* What you have to do *
Copy each line of the entries beneath that contains the word "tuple".

---------- Dataset content ----------

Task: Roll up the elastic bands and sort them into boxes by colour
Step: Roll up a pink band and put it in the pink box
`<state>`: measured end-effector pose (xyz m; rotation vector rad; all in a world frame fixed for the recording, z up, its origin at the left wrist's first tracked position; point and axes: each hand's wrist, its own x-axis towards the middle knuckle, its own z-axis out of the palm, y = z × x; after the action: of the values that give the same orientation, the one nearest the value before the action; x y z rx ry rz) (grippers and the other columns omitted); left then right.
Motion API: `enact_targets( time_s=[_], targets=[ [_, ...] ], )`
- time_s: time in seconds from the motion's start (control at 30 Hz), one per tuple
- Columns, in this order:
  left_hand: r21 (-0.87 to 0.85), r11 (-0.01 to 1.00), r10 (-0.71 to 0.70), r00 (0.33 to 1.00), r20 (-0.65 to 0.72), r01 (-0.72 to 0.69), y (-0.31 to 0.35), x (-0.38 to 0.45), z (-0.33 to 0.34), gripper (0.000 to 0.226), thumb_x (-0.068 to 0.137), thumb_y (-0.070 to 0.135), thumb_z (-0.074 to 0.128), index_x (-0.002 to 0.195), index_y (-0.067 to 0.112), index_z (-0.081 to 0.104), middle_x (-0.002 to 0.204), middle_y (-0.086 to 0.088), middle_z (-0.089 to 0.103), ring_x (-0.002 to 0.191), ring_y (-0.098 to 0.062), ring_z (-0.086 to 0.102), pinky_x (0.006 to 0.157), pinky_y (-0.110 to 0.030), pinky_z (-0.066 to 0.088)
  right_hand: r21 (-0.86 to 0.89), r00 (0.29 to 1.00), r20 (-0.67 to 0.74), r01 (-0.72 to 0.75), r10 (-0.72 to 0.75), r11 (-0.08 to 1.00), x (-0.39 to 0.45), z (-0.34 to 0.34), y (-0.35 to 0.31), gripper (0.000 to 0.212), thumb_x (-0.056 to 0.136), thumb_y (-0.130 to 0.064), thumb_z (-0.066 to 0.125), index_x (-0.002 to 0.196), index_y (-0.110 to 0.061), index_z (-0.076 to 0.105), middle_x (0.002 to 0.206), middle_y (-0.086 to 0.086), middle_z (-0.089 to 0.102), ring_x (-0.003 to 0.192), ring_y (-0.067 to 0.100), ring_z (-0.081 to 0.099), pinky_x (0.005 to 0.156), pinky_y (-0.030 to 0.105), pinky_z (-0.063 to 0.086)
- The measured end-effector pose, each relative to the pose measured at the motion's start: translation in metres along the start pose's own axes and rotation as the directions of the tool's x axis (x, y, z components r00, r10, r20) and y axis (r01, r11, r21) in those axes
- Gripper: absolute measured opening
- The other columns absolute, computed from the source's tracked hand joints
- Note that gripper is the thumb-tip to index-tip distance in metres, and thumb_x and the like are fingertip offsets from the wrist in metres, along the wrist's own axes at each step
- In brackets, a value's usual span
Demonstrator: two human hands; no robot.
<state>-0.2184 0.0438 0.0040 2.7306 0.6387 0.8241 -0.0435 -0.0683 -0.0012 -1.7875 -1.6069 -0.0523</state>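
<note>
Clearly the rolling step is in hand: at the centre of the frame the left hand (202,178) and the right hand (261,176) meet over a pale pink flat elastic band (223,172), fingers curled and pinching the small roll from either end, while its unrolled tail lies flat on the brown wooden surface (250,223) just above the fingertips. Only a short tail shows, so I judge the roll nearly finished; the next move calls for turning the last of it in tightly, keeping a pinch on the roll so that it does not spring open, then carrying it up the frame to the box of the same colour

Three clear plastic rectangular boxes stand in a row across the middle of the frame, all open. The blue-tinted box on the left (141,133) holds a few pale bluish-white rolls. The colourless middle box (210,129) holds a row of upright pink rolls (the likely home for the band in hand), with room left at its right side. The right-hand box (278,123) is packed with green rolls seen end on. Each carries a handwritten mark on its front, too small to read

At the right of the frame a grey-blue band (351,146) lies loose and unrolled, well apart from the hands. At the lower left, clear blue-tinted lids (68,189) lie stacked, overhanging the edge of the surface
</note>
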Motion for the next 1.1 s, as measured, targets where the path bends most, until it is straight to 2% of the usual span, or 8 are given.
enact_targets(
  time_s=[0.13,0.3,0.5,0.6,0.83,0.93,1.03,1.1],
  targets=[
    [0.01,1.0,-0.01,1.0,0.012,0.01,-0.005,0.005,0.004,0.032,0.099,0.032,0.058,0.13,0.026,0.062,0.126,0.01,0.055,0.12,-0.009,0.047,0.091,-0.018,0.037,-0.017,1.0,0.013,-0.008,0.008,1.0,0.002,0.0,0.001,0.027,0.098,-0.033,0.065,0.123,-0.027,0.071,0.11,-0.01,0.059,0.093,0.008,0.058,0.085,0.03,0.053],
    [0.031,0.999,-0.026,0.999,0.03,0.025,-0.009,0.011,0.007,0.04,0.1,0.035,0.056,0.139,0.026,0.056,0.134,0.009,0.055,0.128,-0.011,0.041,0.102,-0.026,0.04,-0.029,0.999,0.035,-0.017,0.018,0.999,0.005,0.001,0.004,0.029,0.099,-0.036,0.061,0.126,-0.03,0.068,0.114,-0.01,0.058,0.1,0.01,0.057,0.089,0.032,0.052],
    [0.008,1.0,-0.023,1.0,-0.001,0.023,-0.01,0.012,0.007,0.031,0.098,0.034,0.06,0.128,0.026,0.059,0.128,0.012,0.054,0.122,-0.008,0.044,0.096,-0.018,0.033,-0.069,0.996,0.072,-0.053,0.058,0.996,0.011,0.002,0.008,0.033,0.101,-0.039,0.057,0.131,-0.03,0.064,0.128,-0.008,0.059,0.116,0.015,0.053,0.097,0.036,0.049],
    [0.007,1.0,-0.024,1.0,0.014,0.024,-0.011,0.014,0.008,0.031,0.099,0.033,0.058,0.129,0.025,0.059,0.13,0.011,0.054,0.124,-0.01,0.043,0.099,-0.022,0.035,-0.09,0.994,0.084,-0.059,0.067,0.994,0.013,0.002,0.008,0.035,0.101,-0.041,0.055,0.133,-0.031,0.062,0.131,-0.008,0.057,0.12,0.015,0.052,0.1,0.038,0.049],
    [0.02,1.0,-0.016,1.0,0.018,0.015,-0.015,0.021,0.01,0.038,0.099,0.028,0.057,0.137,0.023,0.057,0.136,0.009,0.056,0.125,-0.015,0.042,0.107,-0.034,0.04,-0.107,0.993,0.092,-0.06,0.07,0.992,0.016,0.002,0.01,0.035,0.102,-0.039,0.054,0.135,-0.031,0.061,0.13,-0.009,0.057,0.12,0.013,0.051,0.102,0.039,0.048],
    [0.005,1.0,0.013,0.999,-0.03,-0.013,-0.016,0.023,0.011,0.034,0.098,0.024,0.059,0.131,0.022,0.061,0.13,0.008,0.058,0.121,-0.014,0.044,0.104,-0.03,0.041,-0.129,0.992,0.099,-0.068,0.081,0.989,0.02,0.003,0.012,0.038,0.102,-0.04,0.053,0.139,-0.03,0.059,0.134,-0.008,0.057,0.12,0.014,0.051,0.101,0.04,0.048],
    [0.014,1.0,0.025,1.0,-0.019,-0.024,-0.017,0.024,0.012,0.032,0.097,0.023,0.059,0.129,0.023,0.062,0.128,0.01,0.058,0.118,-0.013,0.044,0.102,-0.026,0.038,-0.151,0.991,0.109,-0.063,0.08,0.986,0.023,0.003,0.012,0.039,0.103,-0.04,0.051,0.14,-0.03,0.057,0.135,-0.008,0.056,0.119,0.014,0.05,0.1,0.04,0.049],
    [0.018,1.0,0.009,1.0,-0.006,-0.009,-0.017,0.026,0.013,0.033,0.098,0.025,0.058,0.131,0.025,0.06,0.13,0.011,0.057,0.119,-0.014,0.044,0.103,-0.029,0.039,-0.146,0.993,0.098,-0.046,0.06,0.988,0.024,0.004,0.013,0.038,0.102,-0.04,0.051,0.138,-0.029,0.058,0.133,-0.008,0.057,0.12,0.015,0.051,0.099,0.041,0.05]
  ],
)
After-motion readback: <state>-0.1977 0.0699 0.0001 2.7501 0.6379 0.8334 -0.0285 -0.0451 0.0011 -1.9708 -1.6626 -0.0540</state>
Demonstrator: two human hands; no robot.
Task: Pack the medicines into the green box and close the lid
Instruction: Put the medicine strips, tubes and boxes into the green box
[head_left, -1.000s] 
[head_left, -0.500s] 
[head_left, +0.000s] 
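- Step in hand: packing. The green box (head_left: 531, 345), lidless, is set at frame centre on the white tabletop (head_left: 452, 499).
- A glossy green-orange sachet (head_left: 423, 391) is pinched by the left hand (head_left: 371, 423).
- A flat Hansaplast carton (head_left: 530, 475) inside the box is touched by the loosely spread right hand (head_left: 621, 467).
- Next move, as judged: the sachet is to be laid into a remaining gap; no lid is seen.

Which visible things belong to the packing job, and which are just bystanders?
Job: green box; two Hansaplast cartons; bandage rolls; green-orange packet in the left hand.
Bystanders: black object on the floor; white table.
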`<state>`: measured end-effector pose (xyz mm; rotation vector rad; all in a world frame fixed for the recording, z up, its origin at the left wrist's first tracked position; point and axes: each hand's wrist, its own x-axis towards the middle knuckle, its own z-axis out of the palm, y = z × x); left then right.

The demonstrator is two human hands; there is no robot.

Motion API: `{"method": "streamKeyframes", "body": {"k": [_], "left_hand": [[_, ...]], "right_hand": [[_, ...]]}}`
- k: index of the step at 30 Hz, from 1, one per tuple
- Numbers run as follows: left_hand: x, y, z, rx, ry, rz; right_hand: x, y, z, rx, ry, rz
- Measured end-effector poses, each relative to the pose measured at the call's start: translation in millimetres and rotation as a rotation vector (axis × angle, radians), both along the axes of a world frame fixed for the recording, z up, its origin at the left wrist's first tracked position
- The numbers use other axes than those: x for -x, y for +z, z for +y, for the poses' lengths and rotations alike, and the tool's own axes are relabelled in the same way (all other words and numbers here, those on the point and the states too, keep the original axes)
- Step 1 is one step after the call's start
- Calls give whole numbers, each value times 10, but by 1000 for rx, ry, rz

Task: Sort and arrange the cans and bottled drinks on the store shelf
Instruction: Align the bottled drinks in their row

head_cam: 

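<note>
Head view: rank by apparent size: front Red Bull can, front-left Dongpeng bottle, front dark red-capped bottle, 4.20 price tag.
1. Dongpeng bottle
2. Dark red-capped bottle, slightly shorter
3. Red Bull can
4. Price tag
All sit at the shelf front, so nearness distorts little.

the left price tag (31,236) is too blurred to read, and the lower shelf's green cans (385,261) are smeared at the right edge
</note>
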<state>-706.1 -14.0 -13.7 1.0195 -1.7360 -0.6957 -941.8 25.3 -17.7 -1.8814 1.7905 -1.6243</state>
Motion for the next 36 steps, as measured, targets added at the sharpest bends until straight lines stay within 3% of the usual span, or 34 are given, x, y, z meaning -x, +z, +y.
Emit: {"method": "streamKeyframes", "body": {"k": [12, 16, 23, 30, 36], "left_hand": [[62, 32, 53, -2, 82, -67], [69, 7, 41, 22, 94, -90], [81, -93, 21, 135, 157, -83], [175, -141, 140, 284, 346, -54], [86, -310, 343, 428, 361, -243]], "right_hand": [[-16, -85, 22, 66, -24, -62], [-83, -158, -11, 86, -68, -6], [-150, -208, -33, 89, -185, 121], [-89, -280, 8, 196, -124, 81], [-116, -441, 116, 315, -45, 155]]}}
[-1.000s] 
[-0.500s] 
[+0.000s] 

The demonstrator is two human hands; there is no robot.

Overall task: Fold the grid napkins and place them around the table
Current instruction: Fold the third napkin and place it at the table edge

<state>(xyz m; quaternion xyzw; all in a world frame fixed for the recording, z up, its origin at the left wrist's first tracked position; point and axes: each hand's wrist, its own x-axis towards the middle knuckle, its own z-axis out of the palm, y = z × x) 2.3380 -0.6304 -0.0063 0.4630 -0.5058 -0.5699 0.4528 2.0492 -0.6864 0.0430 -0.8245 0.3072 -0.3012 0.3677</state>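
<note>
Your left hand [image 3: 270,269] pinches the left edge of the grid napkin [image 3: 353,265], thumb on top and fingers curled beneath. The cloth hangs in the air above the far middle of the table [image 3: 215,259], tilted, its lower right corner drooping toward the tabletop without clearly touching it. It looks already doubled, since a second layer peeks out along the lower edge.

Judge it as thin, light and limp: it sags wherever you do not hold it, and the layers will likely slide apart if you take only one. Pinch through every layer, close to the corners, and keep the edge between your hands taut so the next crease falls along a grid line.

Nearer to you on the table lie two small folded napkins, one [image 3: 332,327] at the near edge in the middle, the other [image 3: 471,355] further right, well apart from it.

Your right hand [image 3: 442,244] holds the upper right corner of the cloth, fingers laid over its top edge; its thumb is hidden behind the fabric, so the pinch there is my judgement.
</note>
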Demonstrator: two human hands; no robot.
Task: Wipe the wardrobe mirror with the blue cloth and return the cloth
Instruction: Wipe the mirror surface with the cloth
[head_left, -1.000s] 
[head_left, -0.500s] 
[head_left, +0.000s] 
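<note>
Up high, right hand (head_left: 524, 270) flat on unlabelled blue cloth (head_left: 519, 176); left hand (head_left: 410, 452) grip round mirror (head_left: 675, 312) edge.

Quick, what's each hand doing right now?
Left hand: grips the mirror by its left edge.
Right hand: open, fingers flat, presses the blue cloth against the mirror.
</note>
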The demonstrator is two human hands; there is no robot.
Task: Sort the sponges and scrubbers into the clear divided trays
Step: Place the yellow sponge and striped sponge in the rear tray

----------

* Response below *
- time_s: time in seconds from the motion's start (control at 30 Hz), one per tuple
- k: index of the step at 30 Hz, from 1, one per tuple

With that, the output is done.